#### Activity
Lines of the material that include the string "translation" should be returned.

### Dataset extract

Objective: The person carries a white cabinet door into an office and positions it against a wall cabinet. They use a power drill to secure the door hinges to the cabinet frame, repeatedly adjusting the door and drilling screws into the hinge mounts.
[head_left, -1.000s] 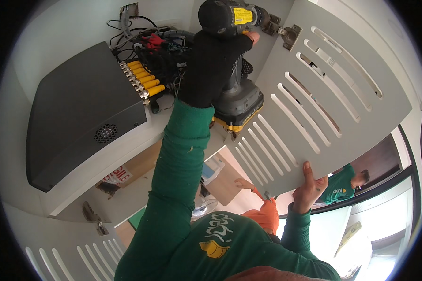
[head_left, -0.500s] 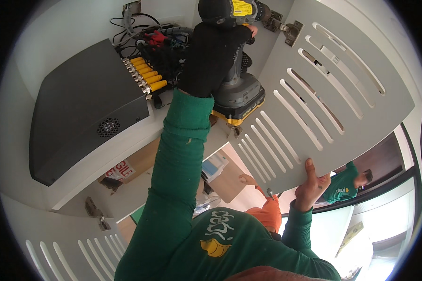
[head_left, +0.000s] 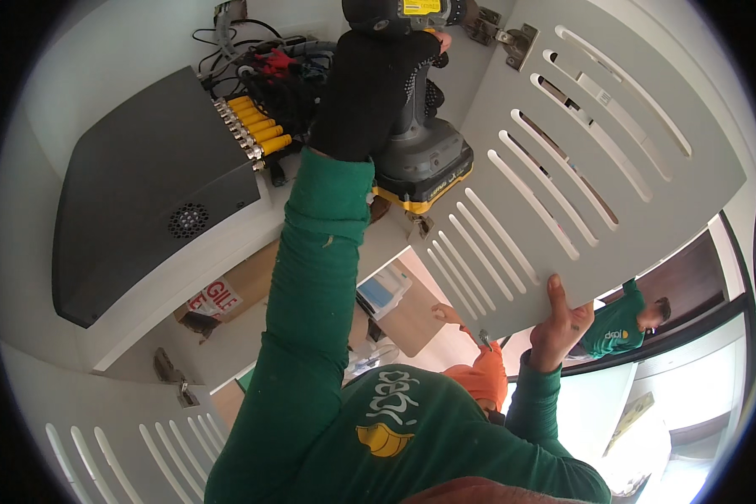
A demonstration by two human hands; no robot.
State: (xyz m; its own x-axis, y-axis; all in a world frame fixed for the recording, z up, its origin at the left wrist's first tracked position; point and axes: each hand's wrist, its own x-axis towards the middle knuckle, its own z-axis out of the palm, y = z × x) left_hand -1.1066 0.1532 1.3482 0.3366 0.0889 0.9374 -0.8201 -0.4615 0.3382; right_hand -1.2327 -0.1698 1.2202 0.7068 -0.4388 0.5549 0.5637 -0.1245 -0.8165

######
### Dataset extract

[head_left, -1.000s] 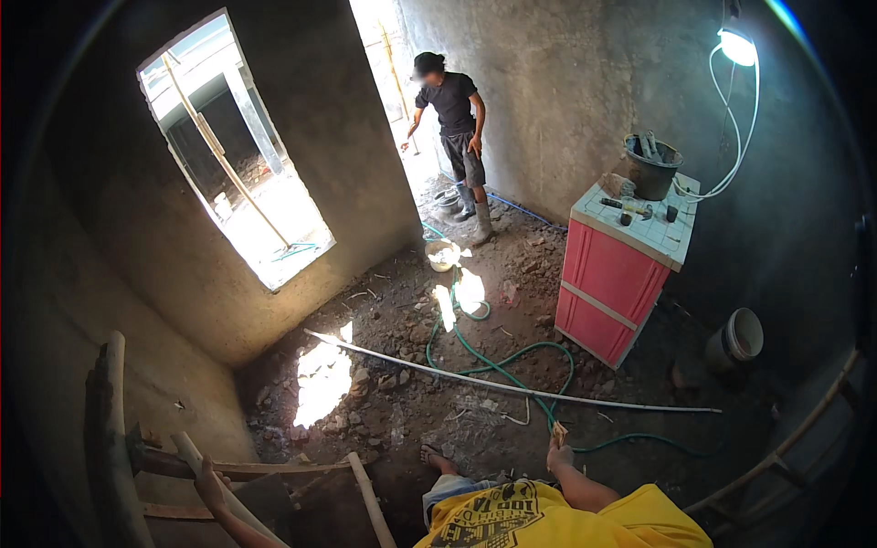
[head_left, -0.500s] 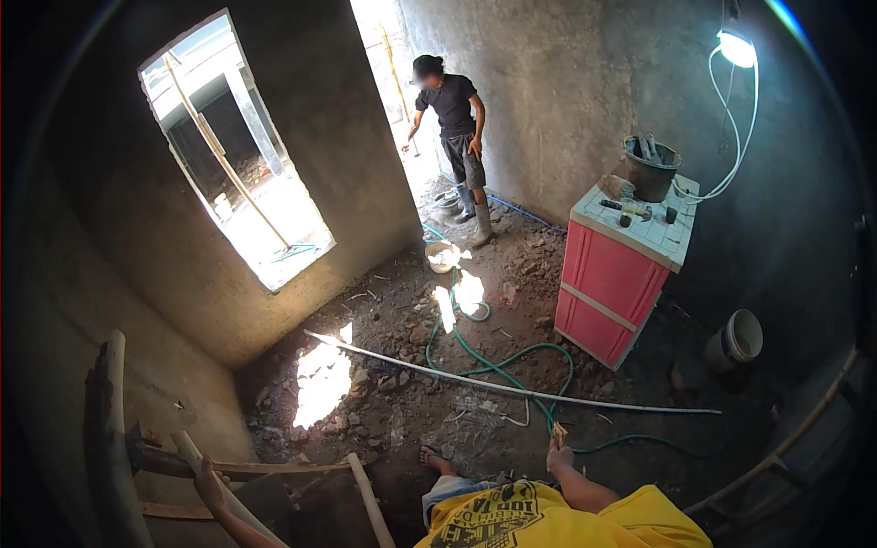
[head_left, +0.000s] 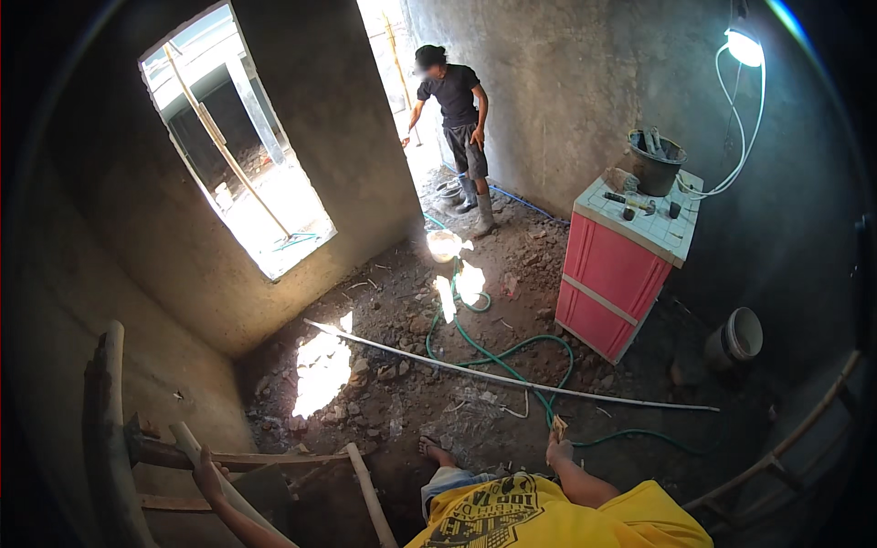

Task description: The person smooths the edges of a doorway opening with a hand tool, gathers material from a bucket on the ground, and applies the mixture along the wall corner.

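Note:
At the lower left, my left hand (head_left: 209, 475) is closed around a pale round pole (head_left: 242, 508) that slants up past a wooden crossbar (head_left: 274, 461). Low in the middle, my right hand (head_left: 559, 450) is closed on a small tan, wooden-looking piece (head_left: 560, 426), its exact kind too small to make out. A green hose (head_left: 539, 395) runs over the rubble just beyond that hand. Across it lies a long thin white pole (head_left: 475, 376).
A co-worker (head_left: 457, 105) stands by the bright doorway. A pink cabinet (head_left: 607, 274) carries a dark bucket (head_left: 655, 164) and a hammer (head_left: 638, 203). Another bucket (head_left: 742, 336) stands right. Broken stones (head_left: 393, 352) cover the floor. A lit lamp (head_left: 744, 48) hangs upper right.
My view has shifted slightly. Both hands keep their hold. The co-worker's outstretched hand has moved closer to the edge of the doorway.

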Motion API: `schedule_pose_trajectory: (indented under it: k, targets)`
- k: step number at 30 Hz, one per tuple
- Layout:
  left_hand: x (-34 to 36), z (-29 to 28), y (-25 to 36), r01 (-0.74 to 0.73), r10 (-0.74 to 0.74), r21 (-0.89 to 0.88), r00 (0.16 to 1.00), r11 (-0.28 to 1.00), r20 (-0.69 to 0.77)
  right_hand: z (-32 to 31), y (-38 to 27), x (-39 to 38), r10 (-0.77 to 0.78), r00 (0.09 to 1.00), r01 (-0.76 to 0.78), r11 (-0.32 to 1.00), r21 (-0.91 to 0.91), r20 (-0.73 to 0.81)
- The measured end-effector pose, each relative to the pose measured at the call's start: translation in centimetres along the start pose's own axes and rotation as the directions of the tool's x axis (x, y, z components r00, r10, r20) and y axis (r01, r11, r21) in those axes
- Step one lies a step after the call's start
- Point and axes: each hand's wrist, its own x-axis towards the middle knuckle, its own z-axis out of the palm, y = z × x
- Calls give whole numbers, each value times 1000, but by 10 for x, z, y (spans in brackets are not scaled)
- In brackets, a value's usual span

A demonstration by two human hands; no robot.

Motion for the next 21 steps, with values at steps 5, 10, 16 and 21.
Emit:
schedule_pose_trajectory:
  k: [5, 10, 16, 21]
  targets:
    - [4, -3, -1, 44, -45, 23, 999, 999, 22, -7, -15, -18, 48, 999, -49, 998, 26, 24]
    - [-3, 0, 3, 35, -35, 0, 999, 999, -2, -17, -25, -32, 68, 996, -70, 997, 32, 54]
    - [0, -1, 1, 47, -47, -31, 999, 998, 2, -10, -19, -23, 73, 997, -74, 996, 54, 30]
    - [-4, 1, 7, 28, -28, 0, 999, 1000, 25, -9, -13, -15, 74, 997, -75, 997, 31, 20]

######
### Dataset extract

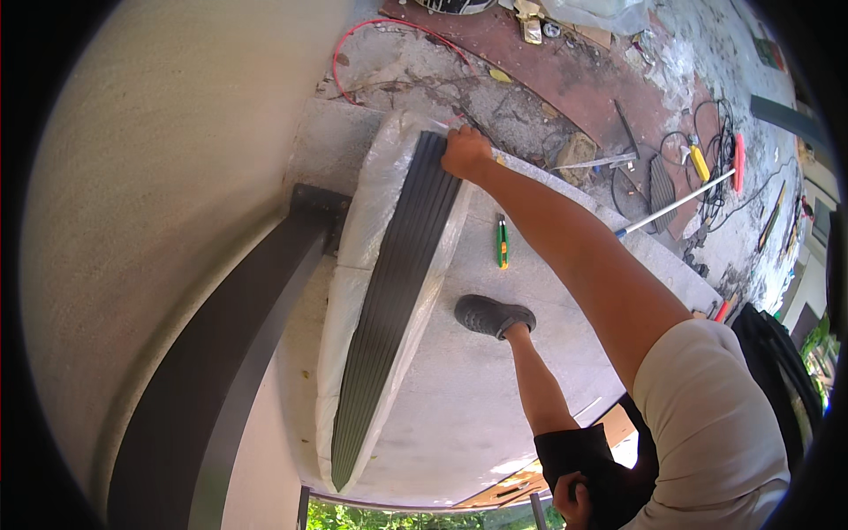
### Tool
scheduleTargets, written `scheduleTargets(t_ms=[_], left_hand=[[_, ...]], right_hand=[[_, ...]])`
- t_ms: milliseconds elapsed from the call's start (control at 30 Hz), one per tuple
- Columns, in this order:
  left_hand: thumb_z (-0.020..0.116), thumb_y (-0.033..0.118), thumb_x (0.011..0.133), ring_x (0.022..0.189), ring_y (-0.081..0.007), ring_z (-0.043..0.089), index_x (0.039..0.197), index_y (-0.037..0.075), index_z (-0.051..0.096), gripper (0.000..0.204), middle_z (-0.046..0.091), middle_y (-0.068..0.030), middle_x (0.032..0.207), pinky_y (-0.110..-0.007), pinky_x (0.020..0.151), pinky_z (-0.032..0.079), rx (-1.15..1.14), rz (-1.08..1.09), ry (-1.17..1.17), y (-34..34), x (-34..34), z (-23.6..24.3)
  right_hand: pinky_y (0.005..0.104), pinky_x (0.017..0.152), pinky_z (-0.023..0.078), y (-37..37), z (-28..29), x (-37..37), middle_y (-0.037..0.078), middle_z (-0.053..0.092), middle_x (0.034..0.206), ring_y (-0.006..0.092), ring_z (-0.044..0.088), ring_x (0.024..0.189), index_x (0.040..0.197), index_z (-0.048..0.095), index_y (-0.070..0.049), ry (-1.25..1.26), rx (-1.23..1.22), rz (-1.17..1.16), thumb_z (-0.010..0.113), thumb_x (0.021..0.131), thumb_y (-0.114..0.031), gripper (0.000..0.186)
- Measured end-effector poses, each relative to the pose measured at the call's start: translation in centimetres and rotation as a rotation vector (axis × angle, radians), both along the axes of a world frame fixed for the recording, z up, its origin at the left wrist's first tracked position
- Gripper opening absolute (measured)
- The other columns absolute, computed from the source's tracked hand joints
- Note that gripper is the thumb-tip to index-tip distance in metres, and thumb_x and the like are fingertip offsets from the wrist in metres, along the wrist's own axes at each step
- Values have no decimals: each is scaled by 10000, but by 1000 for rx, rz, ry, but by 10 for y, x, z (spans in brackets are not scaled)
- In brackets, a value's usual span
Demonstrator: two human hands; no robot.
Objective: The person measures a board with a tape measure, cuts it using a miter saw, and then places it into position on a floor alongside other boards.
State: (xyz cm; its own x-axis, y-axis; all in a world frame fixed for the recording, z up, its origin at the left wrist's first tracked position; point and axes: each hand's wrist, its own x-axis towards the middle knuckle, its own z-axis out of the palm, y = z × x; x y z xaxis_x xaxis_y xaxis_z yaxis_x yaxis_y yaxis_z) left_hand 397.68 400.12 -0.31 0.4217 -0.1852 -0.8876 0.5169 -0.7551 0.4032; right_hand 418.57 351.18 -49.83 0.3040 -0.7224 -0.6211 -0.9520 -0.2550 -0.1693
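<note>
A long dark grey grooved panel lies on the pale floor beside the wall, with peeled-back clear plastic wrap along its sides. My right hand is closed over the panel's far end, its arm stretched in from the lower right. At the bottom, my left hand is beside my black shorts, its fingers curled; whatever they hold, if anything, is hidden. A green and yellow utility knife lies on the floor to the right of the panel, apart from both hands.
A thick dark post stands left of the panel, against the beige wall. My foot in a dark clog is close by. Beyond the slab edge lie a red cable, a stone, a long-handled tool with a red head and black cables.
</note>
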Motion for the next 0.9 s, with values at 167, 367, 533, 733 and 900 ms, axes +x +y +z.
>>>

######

#### Worked solution
- The measured end-effector pose, each relative to the pose measured at the call's start: translation in centimetres along the start pose's own axes and rotation as the directions of the tool's x axis (x, y, z components r00, r10, r20) and y axis (r01, r11, r21) in those axes
- Measured end-effector poses, each relative to the pose measured at the call's start: translation in centimetres and rotation as a rotation vector (axis × angle, radians), both along the axes of a world frame fixed for the recording, z up, its origin at the left wrist's first tracked position

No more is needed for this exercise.